Maureen Kavanagh, CEO of Active Retirement Ireland said, ‘The priority issues for the next government; health, housing, climate change and social welfare reform affect us all, including older people. We want people to vote for the political parties who are committed to ensuring the voice of older people is heard. Our members nationwide are demanding a voice at the table. A senior Minister for Older People is their number one demand.’

She continued, ‘our members want a Government that is committed to delivering an older person’s strategy across all Government departments. They want a Government that can demonstrate it is listening to their voice.’

Paddy Connolly, CEO of Age Action said, ‘the current debate on pension reform and the sudden about face of TDs in Government and political parties highlights the lack of focus and planning for our ageing population. Real pension reform would benchmark and index the pension in line with international good practice in tandem with leading the way to abolish discriminatory work practices including mandatory retirement clauses. A Government that is concerned for older people would ensure free travel is protected and rural transport is developed so that older people don’t become isolated.”

A key issue for members of both organisations is pension reform. Age Action and Active Retirement Ireland want the next Government not to introduce the planned increase in the pension age to 67 in 2021 because of the disjointed and poor approach to planning which is disproportionately impacting on older people.

Paddy Connolly, CEO Age Action said “Despite wide-ranging pension policy changes in recent years across the State pension age, method of calculation, rate and supplementary pensions, Government has provided no information as to how and when these will take effect.  As a result, people planning for - and coming imminently close to - retirement are left unaware of what pension they will qualify for and whether they will have sufficient time to plan for income security once they retire.”

Age Action and Active retirement Ireland have also called for the next Government to prioritise the commitment to introduce a new statutory homecare scheme in 2021, address the current waiting list for home supports and commission research on the cost of ageing to inform Ireland’s policy development that meets the needs of an ageing population.

Age Action and Active Retirement Ireland Priority Asks for General Election 2020

  1. Appoint a senior Minister for Older People

       Addressing the challenges and seizing the opportunities of ageing requires a whole-of-Government approach. Appoint a senior Minister for Older People, within the Department of An Taoiseach, with priority actions of developing a strategy that will respond to the needs of our ageing demographic.

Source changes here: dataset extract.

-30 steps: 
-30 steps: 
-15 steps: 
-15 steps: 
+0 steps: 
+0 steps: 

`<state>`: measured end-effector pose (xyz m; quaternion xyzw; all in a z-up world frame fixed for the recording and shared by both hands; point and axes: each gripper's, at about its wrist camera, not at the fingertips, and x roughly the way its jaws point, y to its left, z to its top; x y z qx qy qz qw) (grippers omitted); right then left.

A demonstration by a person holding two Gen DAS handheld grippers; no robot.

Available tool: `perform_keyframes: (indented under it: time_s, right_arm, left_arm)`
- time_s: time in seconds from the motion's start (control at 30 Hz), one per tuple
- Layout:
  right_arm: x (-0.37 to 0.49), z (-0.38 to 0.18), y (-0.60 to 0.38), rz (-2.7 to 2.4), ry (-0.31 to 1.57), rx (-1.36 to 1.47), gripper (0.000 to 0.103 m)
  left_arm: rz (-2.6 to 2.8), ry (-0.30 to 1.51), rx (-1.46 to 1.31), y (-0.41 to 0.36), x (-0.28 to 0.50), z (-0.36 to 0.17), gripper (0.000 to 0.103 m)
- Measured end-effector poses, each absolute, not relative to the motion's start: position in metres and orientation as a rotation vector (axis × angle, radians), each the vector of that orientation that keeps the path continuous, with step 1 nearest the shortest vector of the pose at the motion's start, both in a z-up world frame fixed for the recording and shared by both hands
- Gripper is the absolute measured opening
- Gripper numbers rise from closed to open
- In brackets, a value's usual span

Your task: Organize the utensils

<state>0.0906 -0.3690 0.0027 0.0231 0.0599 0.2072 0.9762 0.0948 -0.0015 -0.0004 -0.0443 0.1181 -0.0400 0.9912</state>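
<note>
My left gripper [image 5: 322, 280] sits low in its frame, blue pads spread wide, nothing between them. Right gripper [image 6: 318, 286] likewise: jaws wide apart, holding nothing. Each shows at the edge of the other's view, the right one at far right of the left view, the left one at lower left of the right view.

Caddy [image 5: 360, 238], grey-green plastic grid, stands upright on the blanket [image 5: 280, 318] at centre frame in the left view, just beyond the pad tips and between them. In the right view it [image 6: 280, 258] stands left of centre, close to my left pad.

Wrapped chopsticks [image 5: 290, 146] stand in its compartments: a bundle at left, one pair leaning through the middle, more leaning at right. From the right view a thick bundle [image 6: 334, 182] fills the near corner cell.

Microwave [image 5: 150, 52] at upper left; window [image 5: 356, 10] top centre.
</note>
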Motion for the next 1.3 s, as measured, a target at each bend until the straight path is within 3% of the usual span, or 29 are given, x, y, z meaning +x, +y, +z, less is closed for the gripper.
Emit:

  1. Depoliticise the State pension

       Indexing of current and future pension rates facilitates proper planning, it provides peace of mind for older workers and crucially it depoliticises the budget process. The next Government should benchmark the State Pension to 34% of average weekly earnings and apply a triple lock which guarantees that the basic rate rises each year by a minimum of 2.5%, the rate of inflation or average earnings growth (whichever is the largest).

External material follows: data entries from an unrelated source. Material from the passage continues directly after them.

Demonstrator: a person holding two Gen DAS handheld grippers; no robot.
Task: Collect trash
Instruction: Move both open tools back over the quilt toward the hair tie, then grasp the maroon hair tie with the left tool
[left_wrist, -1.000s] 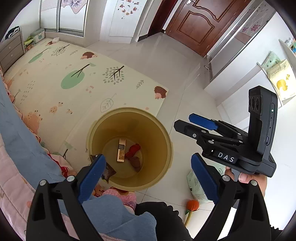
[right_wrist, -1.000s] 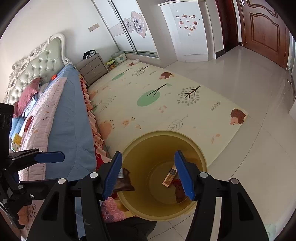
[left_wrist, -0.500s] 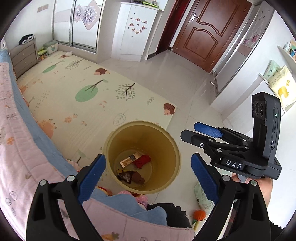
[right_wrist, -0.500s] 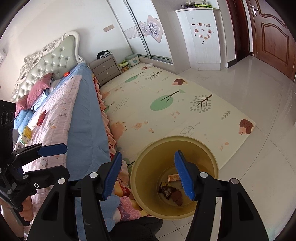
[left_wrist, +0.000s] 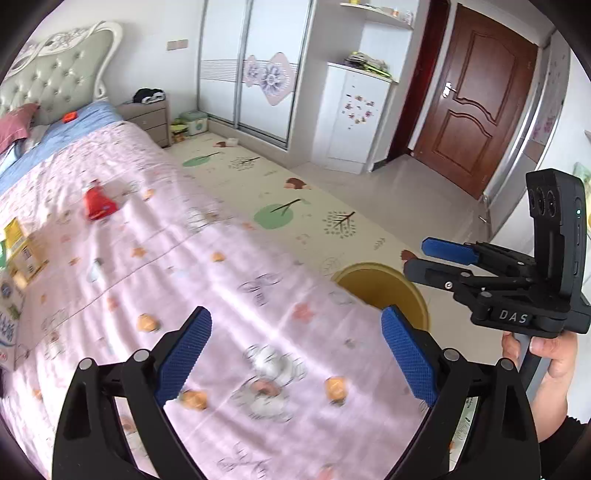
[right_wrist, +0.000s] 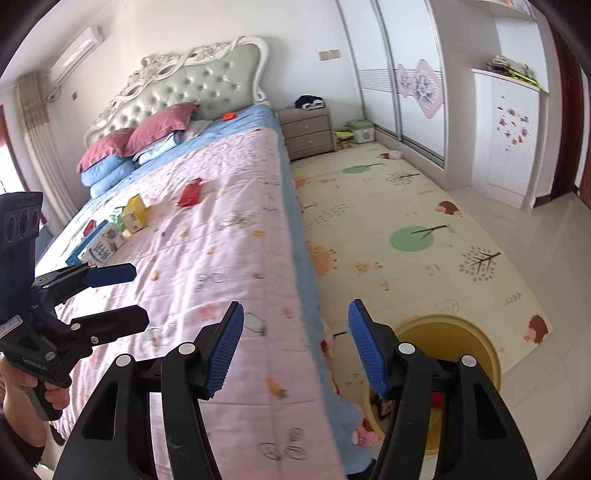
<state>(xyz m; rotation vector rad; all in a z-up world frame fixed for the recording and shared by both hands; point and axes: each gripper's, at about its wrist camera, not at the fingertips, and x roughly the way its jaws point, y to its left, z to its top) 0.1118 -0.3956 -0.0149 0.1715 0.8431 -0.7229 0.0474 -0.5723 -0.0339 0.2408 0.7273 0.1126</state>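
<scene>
My left gripper (left_wrist: 295, 350) is open and empty over the pink quilt (left_wrist: 184, 277) of the bed. My right gripper (right_wrist: 295, 347) is open and empty above the bed's edge; it also shows in the left wrist view (left_wrist: 424, 258). The yellow bin (right_wrist: 480, 343) stands on the floor beside the bed, with wrappers inside (right_wrist: 388, 406); its rim shows in the left wrist view (left_wrist: 380, 288). On the quilt lie a red wrapper (right_wrist: 190, 192), a yellow carton (right_wrist: 135, 214) and a blue-white box (right_wrist: 103, 245). The red wrapper (left_wrist: 98, 205) and yellow carton (left_wrist: 18, 243) also show in the left wrist view.
A patterned play mat (right_wrist: 406, 229) covers the floor beside the bed. A nightstand (right_wrist: 308, 131) stands by the headboard, with pillows (right_wrist: 159, 129) at the bed's head. A wardrobe (left_wrist: 251, 66) and a brown door (left_wrist: 476, 103) are at the far wall.
Both grippers have lifted away from the bin and swung up over the bed. The brown wrapper seen at the bin's rim earlier now lies inside the bin.
</scene>
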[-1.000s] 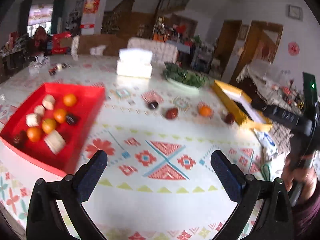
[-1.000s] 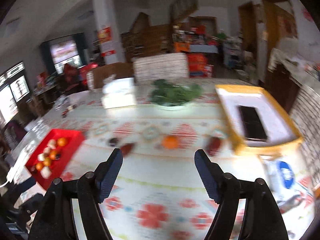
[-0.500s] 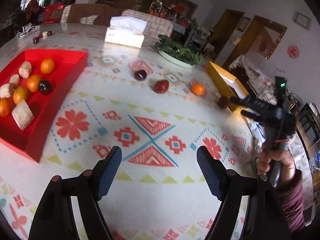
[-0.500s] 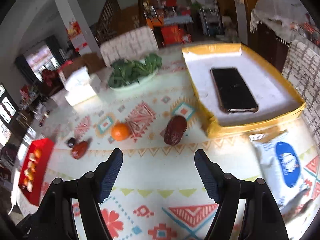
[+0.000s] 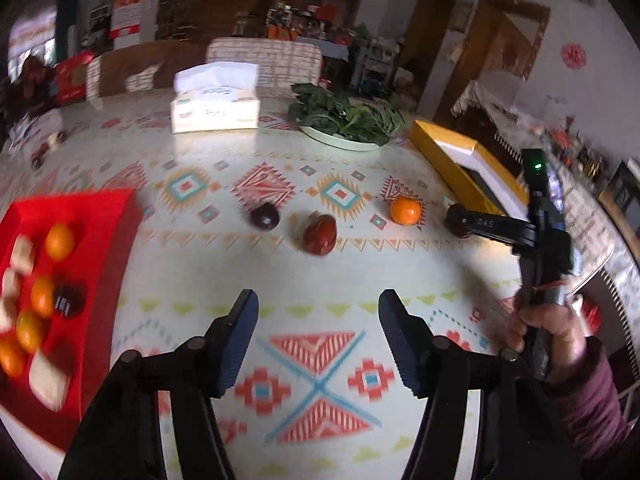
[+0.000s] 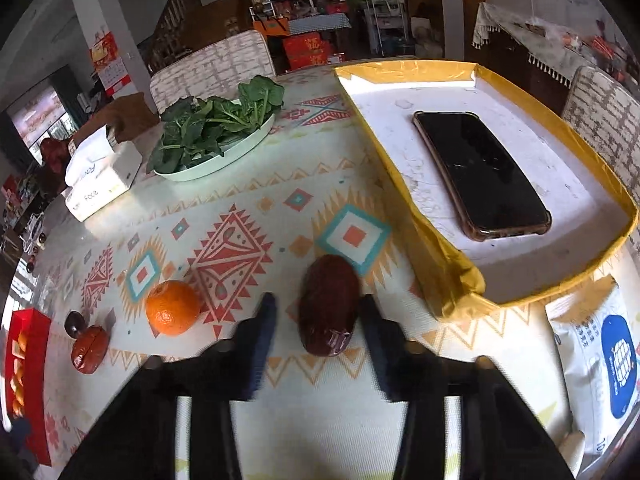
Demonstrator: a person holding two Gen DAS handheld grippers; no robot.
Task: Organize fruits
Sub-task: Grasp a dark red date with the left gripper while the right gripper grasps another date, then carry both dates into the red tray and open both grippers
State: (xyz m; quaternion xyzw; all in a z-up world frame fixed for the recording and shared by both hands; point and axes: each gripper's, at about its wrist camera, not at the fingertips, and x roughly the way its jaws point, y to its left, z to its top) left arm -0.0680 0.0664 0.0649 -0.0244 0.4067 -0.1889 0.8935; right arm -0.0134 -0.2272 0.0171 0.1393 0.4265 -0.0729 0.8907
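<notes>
The date (image 6: 329,305) lay on the tablecloth (image 6: 240,200) beside the yellow tray (image 6: 448,280), between the fingers of the right gripper (image 6: 318,312), whose jaws stood apart, one on each side. It looked light, wrinkled and a bit soft, so a gentle pinch across its middle should do. The left gripper (image 5: 318,320) hung open, well short of the fruit.

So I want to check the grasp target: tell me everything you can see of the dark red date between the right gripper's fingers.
The date is an oblong, dark red-brown fruit with wrinkled, slightly glossy skin. It lies lengthwise on the patterned tablecloth, beside the yellow tray. The right gripper is open around it; no contact is visible. The orange sits apart.
</notes>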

  1. Suspend the planned increase in the state pension age to 67 in 2021

       In the context of proposed increases to the State pension ages in the near future and the on-going lack of clarity around the new rules, it is simply not fair to raise the State pension age without adequate time for us all to prepare. The increase in the pension age to 68 will mean a cut of nearly 10% in pension income over a person’s lifetime in retirement.

  1. Appoint a Commissioner for Ageing with statutory powers to support their mandate

       Many older people feel left behind in the eyes of policymakers. An independent champion and advisor to government in the form of a Commissioner for Ageing is vital to promote cohesive, efficient, best practice government policy and services for our ageing population.

5.     Take ambitious climate action consistent with climate justice to protect people and the planet

      Climate action policies must be designed in such a way that the people and communities most vulnerable to negative impacts are identified and given voice so that measures are put in place to protect them and to enable them to reap the benefits of climate action.